Il y a longtemps que le silence s’est établi en moi, autour de moi, engouffrant mes mots, un vide que rien ne semble vouloir combler, un néant qu’aucun rayon de conscience ne semble pouvoir limiter, un inconnu, un infini.
Me serais-je laisser happer par cette chute vertigineuse où les mots, les émotions, les rêves, tour à tour se reconnaissent et se fuient de manière systématique, comme d’anciens larrons complices ayant pris des chemins contraires et se retrouvant face à face, s’évitent à tout prix par honte de faire ressurgir leur ancienne amitié dont il ne reste plus que les cendres?
Depuis un certain temps, je me laisse porter par les mots des autres, accueillant la résonance de leurs cris, de leurs angoisses, mais aussi de leurs plaintes muettes. Plutôt que de chercher mes propres mots, je laisse rebondir mes émotions sur celles des autres.

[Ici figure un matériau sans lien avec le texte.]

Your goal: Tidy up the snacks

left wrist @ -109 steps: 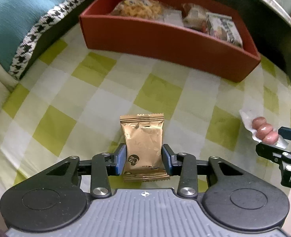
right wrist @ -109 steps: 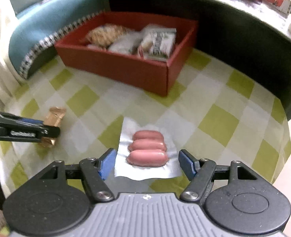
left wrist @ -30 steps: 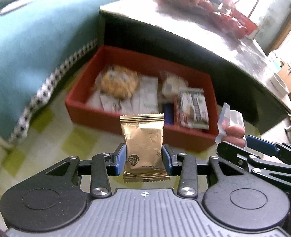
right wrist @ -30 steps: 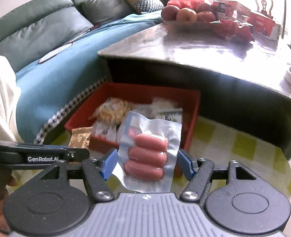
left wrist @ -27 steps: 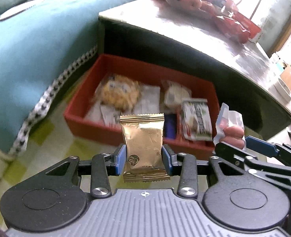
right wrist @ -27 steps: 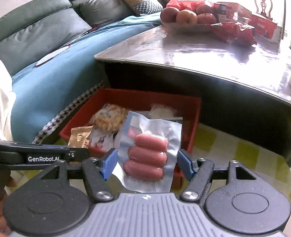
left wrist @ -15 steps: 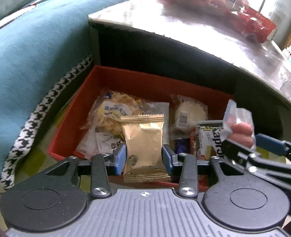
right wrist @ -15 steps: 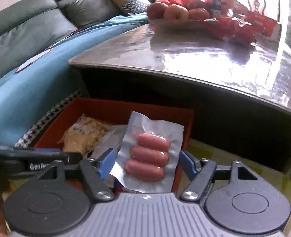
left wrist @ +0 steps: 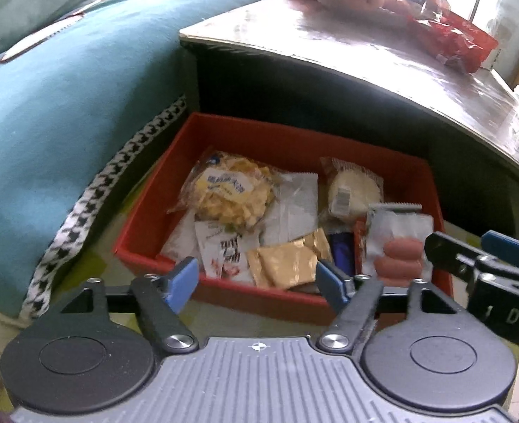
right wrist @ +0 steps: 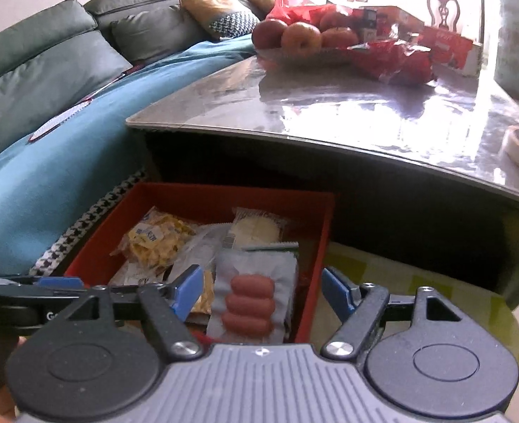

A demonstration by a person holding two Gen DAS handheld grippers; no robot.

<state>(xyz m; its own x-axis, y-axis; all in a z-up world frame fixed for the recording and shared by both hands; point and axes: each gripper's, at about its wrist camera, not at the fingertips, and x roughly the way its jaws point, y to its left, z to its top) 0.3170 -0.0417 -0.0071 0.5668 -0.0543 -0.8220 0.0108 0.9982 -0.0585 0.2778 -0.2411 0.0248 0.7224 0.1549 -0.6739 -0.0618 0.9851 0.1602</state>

Serait-ce un exercice de reconnaissance, une recherche d’apartenance dans le lot des revendications des autres, pour me permettre de me retrouver dans leurs misères, leurs souffrances qui sont aussi les miennes ou qui leur font écho?
Une tentative d’effacer mon individualité pour retrouver un ancrage dans le collectif? Ou celle de la retrouver dans le silence de mon âme afin de mieux laisser jaillir mes mots, telle une source, dont les origines remontent aux premiers frétillements de la vie, qui ne s’embarasse pas de faux semblants, mais se livre crue, sans fausse modestie ou hypocrisie, dans une vérité qui si elle blesse n’en est pas moins majestueuse car universelle.
Le silence fait résonner les non-dits, les cris sourds, il porte les regards désenchantés et meurtris, la souffrance. Mon silence se veut-il complice ou accusateur? Puis-je prendre position ou tenter encore la neutralité?
Comment rester dans le gris sous le regard d’une mère mourante faute de soins, ou en fixant l’oeil haggard d’un jeune enfant affamé? Comment rester à l’écart lorsque des années de dures labeurs sont réduites en cendres pour satisfaire la cupidité des nantis mécontents?
Comment, pourquoi, qui, à quelles fins? Autant d’interrogations que le silence porte avec fracas et auxquelles je n’ai aucune réponse. Silence, vide, néant… passer par l’absence pour retrouver le trop plein. Me laisser porter par les mots, leur donner la liberté de se former et de se faire connaitre.
On ne peut endiguer la rivière lorsqu’elle est en crue. Ils finiront bien par faire irruption pour tout ravager sur leur passage. Silence, destructeur… le calme avant la tempête. Celle de mon âme.